Recent advancement in next generation sequencing strategies has lead us to great advancement of transcriptome studies. Various techniques for transcriptome analysis are available and widely used since development of microarray technology and sequencing of the human genome.
mRNA level measurements using microarray techniques or real-time PCR techniques became quickly popular, however, both these techniques had their limitations:
- Microarray approach had sensitivity issue and is vulnerable to errors such as contaminations which hampers downstream analysis progress and result accuracy.
- Real-time PCR techniques are extremely expensive and high risk of contamination.
High throughput next generation sequencing and robust transcriptome analysis help with gene expression profiling, gene annotation or discovery of non-coding RNA. Illumina short reads are popular for gene expression and transcriptome assembly studies while long reads from Pacbio and Oxford Nanopore have been used to study gene structure and isoform analysis.
RNA Seq or Transcriptome Analysis Comprises of Four Major Steps:
- Experimental design (Number of replicates)
- RNA seq library preparation to convert mRNA into cDNA library
- Sequencing cDNA library
- Bioinformatic RNA seq data analysis
Standard workflow of a RNA-seq based transcriptome analysis.
Int. J. Mol. Sci. 2018, 19(1), 245; https://doi.org/10.3390/ijms19010245
Transcriptome Analysis Workflow
RNA-Seq techniques generate hundreds of millions of short RNA reads using next-generation sequencing (NGS). These RNA reads can be mapped to reference genomes to investigate changes of gene expression but improved procedures for mining large RNA-Seq datasets to extract valuable biological knowledge are needed.
Analysis phase can be divided into 4 phases:
Phase 1: Raw Data QC
Phase 2: Alignment (or de Novo assembly if no reference genome available)
Phase 3: Post Alignment QC
Phase 4: Differential Expression determination
Phase 5: Annotation/ Pathway discovery
Transcriptome analysis (RNA Seq Pipeline) workflow for processing raw reads for various applications.
Int. J. Mol.

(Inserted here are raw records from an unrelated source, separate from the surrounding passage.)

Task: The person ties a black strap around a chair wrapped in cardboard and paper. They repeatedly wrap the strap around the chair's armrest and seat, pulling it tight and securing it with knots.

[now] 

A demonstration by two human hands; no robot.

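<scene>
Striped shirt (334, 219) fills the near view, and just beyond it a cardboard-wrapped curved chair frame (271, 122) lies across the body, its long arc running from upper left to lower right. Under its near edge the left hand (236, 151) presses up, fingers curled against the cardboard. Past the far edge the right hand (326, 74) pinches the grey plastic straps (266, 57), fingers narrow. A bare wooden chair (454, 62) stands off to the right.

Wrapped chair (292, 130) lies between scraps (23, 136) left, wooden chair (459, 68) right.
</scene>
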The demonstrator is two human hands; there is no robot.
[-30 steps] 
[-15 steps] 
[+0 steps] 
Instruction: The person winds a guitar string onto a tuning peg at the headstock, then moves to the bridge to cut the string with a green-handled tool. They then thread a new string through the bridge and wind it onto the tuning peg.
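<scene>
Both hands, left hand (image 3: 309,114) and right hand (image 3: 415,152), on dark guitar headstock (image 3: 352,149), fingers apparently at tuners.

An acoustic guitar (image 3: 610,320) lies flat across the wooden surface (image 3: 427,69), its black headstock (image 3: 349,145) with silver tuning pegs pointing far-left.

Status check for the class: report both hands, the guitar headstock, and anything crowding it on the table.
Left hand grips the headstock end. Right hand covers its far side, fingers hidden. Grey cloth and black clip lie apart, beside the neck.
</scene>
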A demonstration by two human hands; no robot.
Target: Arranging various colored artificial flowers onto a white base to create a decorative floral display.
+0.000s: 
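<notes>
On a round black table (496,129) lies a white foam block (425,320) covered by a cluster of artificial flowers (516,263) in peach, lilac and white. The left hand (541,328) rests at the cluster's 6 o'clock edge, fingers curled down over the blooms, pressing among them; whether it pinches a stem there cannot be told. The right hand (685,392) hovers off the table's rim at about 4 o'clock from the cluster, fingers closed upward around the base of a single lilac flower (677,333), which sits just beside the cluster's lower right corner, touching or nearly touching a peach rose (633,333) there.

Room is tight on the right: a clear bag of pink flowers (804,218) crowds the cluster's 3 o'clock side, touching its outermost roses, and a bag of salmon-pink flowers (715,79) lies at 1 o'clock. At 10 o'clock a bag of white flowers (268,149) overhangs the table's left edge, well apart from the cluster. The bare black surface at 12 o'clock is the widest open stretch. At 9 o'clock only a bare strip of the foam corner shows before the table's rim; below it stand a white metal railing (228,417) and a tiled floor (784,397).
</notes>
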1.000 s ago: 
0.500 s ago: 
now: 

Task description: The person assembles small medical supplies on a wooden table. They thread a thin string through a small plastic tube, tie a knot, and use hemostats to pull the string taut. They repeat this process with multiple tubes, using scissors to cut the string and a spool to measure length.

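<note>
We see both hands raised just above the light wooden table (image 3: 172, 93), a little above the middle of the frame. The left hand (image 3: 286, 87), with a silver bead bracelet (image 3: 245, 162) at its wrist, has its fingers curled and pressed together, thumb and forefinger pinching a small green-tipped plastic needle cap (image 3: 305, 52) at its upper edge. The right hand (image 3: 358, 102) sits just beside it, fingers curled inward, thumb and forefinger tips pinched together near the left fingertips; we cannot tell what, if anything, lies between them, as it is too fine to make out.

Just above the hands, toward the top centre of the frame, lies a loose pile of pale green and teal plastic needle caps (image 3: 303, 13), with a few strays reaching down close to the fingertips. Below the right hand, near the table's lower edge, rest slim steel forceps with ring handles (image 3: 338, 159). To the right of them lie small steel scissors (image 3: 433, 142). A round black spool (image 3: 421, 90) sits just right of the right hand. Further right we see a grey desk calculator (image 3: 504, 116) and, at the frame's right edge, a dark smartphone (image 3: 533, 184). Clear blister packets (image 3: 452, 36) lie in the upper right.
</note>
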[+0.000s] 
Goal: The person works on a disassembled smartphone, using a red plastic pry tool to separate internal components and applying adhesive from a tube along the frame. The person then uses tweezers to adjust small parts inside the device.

Sci. 2018, 19(1), 245; https://doi.org/10.3390/ijms19010245
Transcriptome Analysis Applications:
- Transcriptomes of stem cells and cancer cells are of particular interest to researchers who seek to understand the processes of cellular differentiation and carcinogenesis.
- Transcriptome analysis of human oocytes and embryos is used to understand the molecular mechanisms and signaling pathways controlling early embryonic development, and could theoretically be a powerful tool in making proper embryo selection in in vitro fertilisation.
- Transcriptomics is an emerging and continually growing field in biomarker discovery for use in assessing the safety of drugs or chemical risk assessment.
- Transcriptome analysis may also be used to infer phylogenetic relationships among individuals.
- In recent years, single cell RNA seq techniques like 10x Genomics and BD Rhapsody have enabled transcriptome analysis in a single cell. A number of cancer studies are now focusing on mapping gene expression changes in tumor cells against normal tissue.
- Gene Ontology (GO) and Pathyway Analysis are tertiary transcriptome analysis techniques that provide a system biology angel for genes regulation across tissues or conditions.
- De Novo assembly of RNA seq reads can be performed to generate a reference transcriptome for species that have too large and complex genomes.